With a movement towards lower rates for a longer period of time what should you do?
This Newsletter will explain what the Bank of Canada said at this morning’s meetings and aid you in your mortgage decision making process.
The Bank of Canada and most economic indicators suggest that our economy is struggling and we need low rates and economic stimulus to support it well into the future. Whether you have a Fixed or Variable Rate Mortgage right now, or have an impending mortgage decision to make in the next 6 to 8 months reading this newsletter could really help.
There are few lines from the Bank of Canada’s meeting today that strike us as important enough to quote for you.
First off: “considerable” monetary stimulus “will likely remain appropriate for a period of time.”
This is a change from the previous Bank of Canada message, and to us signals that low rates will be the norm for a while. The Bank of Canada had been indicating that the low rates we are experiencing were to be removed in 2013. However, now there is no expected removal date.
Secondly: “With continued slack in the Canadian economy, the muted outlook for inflation, and the more constructive evolution of imbalances in the household sector, the considerable monetary policy stimulus currently in place will likely remain appropriate for a period of time, after which some modest withdrawal will likely be required,”
The outlined comments signal to us that the Bank of Canada remains comfortable with rates being as low as they are and keeping them there for some time. It should also be noted that the Bank of Canada is now less concerned with the amount of our consumer debt.

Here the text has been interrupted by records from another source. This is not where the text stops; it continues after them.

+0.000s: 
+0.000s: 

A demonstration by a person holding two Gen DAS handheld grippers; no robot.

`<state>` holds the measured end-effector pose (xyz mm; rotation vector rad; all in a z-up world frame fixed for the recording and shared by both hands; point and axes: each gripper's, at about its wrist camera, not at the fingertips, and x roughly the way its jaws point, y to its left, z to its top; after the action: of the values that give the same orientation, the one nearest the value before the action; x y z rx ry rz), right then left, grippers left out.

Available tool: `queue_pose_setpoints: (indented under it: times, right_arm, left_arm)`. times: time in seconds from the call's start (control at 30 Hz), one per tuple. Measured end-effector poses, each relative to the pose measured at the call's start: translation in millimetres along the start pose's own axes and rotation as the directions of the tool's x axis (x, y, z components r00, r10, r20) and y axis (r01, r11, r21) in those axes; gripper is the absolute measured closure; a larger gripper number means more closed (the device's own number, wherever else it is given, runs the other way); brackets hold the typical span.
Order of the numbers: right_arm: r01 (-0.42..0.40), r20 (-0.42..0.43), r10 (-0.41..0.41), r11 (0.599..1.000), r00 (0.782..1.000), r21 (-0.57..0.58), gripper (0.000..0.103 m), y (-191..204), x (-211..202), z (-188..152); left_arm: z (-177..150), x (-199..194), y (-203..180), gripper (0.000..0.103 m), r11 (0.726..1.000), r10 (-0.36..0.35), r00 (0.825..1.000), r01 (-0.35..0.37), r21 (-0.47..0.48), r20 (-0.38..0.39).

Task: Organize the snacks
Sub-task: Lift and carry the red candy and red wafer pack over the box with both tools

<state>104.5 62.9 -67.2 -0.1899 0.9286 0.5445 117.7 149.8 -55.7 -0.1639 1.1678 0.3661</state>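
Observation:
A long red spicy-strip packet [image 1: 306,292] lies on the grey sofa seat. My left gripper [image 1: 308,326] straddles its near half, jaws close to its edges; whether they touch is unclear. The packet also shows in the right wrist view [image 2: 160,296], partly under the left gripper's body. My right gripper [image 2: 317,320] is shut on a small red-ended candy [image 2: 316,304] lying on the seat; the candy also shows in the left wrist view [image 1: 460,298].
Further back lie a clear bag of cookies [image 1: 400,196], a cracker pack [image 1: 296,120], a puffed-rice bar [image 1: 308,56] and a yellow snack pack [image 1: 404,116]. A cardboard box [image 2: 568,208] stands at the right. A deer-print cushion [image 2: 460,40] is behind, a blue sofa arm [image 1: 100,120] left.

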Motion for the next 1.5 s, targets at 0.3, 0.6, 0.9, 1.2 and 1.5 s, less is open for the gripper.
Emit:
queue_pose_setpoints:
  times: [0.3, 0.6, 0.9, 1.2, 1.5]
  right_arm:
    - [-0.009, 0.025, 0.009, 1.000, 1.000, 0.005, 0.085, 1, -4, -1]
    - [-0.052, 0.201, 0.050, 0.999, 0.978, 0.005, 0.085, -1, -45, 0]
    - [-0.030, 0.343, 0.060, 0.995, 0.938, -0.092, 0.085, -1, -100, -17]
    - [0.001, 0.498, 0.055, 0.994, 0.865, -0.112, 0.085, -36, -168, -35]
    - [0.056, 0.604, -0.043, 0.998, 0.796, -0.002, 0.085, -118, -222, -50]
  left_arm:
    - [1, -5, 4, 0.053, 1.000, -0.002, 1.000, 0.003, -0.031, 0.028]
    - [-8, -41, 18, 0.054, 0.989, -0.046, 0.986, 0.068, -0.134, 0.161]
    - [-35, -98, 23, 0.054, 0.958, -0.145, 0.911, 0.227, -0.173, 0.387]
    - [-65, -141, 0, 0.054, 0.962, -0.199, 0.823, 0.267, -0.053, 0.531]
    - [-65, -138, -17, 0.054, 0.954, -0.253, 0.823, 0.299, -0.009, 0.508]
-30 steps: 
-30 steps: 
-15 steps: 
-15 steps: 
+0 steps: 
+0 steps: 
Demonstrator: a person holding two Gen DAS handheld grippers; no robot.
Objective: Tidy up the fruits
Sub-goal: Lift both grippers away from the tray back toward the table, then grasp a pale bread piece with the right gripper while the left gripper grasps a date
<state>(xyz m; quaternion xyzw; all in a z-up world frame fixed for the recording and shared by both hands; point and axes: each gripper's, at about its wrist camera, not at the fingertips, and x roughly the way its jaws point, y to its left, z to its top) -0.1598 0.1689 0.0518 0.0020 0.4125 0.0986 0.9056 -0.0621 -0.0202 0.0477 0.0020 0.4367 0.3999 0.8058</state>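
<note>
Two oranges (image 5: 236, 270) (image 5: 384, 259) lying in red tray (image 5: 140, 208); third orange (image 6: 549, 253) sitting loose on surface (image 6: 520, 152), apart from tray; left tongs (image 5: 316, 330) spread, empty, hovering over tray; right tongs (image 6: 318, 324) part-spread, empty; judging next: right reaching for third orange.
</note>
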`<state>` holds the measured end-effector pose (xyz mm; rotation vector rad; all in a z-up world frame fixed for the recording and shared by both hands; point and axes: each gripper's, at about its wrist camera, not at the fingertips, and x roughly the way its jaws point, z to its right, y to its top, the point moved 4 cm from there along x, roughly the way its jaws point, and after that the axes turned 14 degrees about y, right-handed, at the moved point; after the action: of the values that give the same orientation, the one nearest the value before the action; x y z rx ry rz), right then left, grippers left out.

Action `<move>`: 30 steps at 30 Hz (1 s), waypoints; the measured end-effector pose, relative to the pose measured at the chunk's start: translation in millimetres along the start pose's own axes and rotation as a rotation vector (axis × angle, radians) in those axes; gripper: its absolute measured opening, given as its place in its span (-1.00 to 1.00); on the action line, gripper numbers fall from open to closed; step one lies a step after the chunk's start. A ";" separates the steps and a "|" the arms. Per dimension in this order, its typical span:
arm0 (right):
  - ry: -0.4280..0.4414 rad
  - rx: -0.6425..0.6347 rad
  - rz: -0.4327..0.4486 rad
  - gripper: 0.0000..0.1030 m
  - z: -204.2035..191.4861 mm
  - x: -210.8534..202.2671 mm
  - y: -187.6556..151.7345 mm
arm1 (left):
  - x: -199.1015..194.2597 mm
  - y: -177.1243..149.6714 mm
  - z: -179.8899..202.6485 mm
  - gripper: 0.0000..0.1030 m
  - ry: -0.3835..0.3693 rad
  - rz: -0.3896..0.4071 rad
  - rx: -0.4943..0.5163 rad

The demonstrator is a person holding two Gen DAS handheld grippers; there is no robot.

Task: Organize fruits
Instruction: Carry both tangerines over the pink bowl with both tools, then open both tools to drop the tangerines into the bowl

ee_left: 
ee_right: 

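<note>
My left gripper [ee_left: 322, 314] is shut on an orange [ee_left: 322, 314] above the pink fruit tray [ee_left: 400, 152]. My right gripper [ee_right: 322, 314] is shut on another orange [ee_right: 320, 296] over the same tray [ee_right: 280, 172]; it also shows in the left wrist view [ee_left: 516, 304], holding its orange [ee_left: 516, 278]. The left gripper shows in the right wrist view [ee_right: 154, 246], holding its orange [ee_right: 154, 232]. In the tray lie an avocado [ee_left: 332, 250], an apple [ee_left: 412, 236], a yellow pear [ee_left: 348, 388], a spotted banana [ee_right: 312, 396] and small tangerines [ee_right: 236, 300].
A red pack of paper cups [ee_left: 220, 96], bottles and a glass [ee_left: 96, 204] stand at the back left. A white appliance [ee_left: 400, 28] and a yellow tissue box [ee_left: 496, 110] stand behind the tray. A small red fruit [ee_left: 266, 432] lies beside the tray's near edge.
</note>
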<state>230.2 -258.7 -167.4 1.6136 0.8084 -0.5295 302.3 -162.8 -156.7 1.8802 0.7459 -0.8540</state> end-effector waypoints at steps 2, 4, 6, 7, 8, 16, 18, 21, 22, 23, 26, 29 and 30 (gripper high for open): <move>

We agree that the economy is on shaky ground, and as mentioned in last month’s newsletter, Banks are looking for ways to profit from consumers in the current market. Our sound, unbiased mortgage advice based on this information:
1. Be wary of the low fixed rate mortgage offers coming from the Banks, they come with horrible penalties!
Consumers should be paying attention to the message from the Central Bank and avoiding the messages coming from the Economists writing reports from Canada’s Big Banks. The flurry of Banks rushing to offer low 5 year fixed rate mortgages can be blinding, but one must look carefully at what is being offered. Today the CBC news quoted us for an article explaining some of these low rate mortgages. We would caution prospective mortgage shoppers on some of the strategies employed by these Banks. Most importantly the penalties to break these mortgages will be enormous. Our strong distaste for such practices is a matter of record. I strongly feel that the increase of these low rates mortgage offers will only serve to trap more consumers with high penalty mortgages offered by The Big Banks. There are plenty of mortgages available that are not from the Big Banks, they have low penalties and great interest rates. Consumers must be careful when they are shopping, it is too bad that only one third of all Canadians use a Mortgage Broker. A good Mortgage Broker can really help you navigate through the various pitfalls and traps that arise when you deal directly with a Bank, and can help you secure a Mortgage that saves you money.
2. If interest rates are going to be low for a long time, should you really take a long term fixed rate?
Is a long term fixed rate the best option? It is important to note that with consumers clamouring for long term fixed rates, they may not be the best option. Although variable rates are priced higher than they were in the past as compared to the prime rate they look far more attractive with a possible Bank of Canada Rate Cut on the horizon! A Bank of Canada rate cut may seem a long way off right now, but there certainly are rumblings. When reading the reports issued by the Bank of Canada it is important to pay attention to what they say as well as what they do not say. The Bank of Canada changed their tone to say that they will keep stimulating the economy for “an appropriate period of time”, ”after which point some modest withdrawal will likely be required”. This change in language is meant to be picked up by the markets. The Bank of Canada actually says this to calm the market and telegraph to the market that the low rates will be here for a while; in effect this statement is like cutting interest rates by some small fraction. If the economy does not pick up, more speak will likely follow, after which point, actions will speak louder than words.